Eric Schmidt is the executive chairman of Google and a member of the President’s Council of Advisors on Science and Technology. Jared Cohen is director of Google Ideas and an adjunct senior fellow at the Council on Foreign Relations. They are writing a book about the digital future and this week convened the Google Ideas summit “Illicit Networks: Forces in Opposition.

A couple of months ago we visited Juarez, Mexico, a city right across our border — yet so far away.

The scene was almost surreal: We got off the plane and were met on the tarmac by a convoy of armored cars and open-back trucks swarming with police. The officers were “policía federal.” Like the ones you hear about, they carried machine guns and wore masks to hide their identities. They hung off the backs of their trucks, alert, constantly swiveling as they surveyed the landscape.

They were looking for violent criminals. Meanwhile, everyone we met with — civil society leaders, nonprofit activists, private-sector officials and young people — was looking around for answers.

Their city has been overwhelmed by crime, their lives overcome with fear. They felt defeated, disillusioned and a little helpless. They asked us: What can we do?

And to us, at least part of the answer was obvious: technology.

The cartels that roam Juarez are savvy. Smugglers wear GPS bracelets so they can be tracked — the same blue dots that help smartphone users get from A to B are blipping along in the service of kingpins and their associates.

We know that technology can be used more potently for good. As more people around the globe become connected, they see, read and hear more. Greater access leads to stronger demands for accountability. We believe the spread of modern devices and access for those most threatened will create a virtual, albeit nascent, counterweight against the world’s worst criminals. Even stubborn governments will one day have to meet their citizens’ rising expectations.

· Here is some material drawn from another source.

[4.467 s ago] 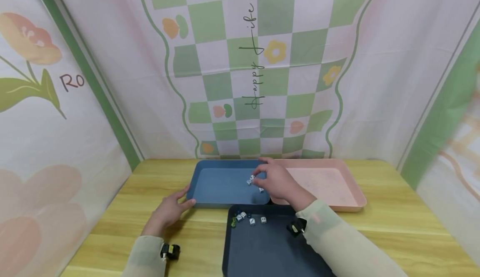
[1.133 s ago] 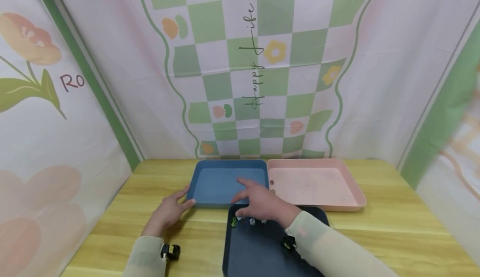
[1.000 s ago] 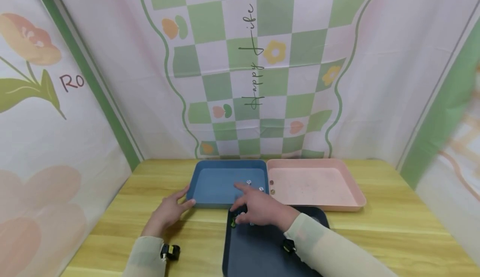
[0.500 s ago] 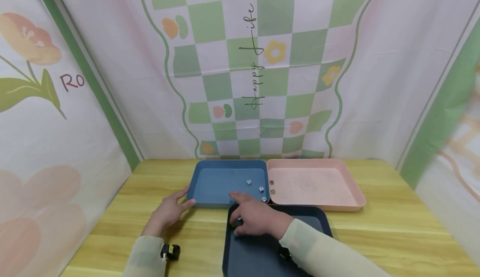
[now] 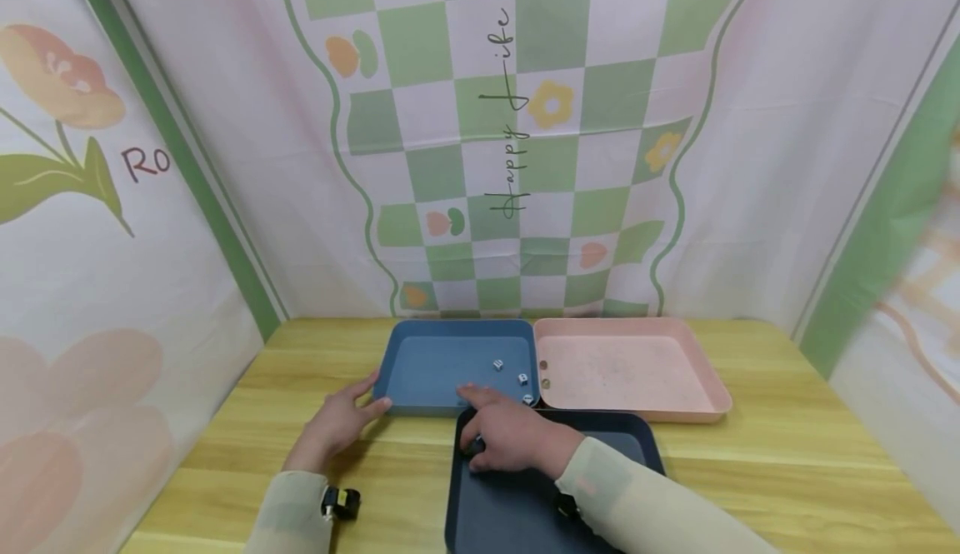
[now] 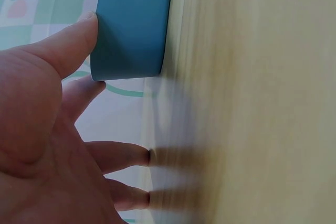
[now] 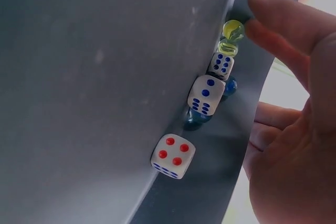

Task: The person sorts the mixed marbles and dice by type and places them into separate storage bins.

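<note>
My left hand (image 5: pixel 339 425) touches the near-left corner of the blue tray (image 5: pixel 420 411), its thumb and index finger set against the walls in the left wrist view. Three white dice lie in that tray, one a die (image 5: pixel 498 365) towards the middle. My right hand (image 5: pixel 517 433) reaches into the left end of the dark tray (image 5: pixel 510 512). Its thumb and a finger are beside a yellow-green marble (image 7: pixel 233 30), without a visible grip. A second yellowish marble, bluish marbles (image 7: pixel 230 86), two blue-dotted dice (image 7: pixel 207 95) and a red-dotted die (image 7: pixel 173 156) line the tray's edge.
A pink tray (image 5: pixel 708 371) adjoins the blue one on the right and holds two small brownish round pieces (image 5: pixel 544 374) at its left side. The trays sit on a wooden table (image 5: pixel 787 454). A patterned curtain (image 5: pixel 480 162) hangs behind.
My right hand went from above the blue tray, where it held dice, to the dark tray's left end. Another die now lies in the blue tray. My left hand stays put.
</note>
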Action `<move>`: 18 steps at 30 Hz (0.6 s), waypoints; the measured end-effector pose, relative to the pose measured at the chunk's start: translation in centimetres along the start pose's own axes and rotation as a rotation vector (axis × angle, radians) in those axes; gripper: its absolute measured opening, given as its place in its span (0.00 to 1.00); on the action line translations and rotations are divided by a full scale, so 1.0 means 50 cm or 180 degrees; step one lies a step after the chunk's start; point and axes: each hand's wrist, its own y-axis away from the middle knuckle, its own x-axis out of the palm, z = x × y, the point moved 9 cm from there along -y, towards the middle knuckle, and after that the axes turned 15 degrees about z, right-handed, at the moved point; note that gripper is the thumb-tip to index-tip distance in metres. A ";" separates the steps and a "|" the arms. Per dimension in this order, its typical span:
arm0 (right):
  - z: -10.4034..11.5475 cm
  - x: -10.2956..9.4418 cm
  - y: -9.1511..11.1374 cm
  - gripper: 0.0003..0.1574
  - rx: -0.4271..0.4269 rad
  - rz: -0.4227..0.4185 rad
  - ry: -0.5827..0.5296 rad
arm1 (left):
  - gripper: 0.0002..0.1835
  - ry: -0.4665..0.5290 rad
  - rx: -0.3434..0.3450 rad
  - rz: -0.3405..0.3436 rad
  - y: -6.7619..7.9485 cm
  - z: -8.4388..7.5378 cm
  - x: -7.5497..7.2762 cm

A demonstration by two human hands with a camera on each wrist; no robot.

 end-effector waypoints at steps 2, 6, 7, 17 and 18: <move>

Yet connectivity will not, on its own, disrupt illicit networks. People tend to assume that “name and shame” will fix things — as though, once a video of wrongdoing is uploaded, the world will pressure the bad guys. It’s clear that external pressure seldom fixes weak or corrupt institutions. As we watch violence unfold in Syria, more than video is clearly needed. The pressure has to be internal, from those who are directly affected and have the incentives and mechanisms to fundamentally reshape the world they live in.

Consider an all-too-familiar situation in Juarez: A man cooperates with law enforcement — or is believed to have cooperated — and his wife is subsequently targeted. Many people are aware of such occurrences but do not report it, thinking: Why take the risk when the chance of meaningful change is so low? Some version of this plays out every day in Mexico.

When people think about speaking out in the face of fear, they almost always do so in pre-Internet terms. Victims find individuals or institutions to confide in. Sometimes that institution is online, but the basic interaction model is telephonic or broadcast. The model relies on central authorities with trustworthy track records, broad distribution, charismatic leaders, technical sophistication, and staffs that balance discretion and distribution. Simply put, these criteria do not scale. The system breaks down in environments where retribution is common.

Now, consider a network like the Internet, where sources send out their messages in little pieces — or, packets — each labeled with the address of their destination. Intermediate nodes forward the packets onward, and they are reassembled at the destination. Each link in the network may not have the full message. The transmitter and receiver don’t need to communicate directly or at the same time. They don’t need to know each other’s location. There’s no single point of failure, no rigid hierarchy.

In Juarez, we saw fearful human beings — sources — who need to get their information into the right hands. With our packet-switching mind-set, we realized that there may be a technological workaround to the fear: Sources don’t need to physically turn to corrupt authorities, distant journalists or diffuse nonprofits, and rely on their hope that the possible benefit is worth the risk of exposing themselves.

Technology can help intermediate this exchange, like servers passing packets on the Internet. Sources don’t need to pierce their anonymity. They don’t need to trust a single person or institution. Why can’t they simply throw encrypted packets into the network and let the tools move information to the right destinations?

In a sense, we are talking about dual crowdsourcing: Citizens crowdsource incident awareness up, and responders crowdsource justice down, nearly in real time. The trick is that anonymity is provided to everyone, although such a system would know a unique ID for every user to maintain records and provide rewards. This bare-bones model could take many forms: official and nonprofit first responders, investigative journalists, whistleblowers, neighborhood watches.

Technology is just a tool. The residents of Juarez told us they desperately want technologies that, when used in the right way by the right people, would make a difference. There will be real consequences of trial and error, but we cannot let fear prevent us from innovating. In a world where cartels and criminals are masters of innovation, technology companies can tip the scales over the long run, helping to provide an innovation advantage to those who need it most.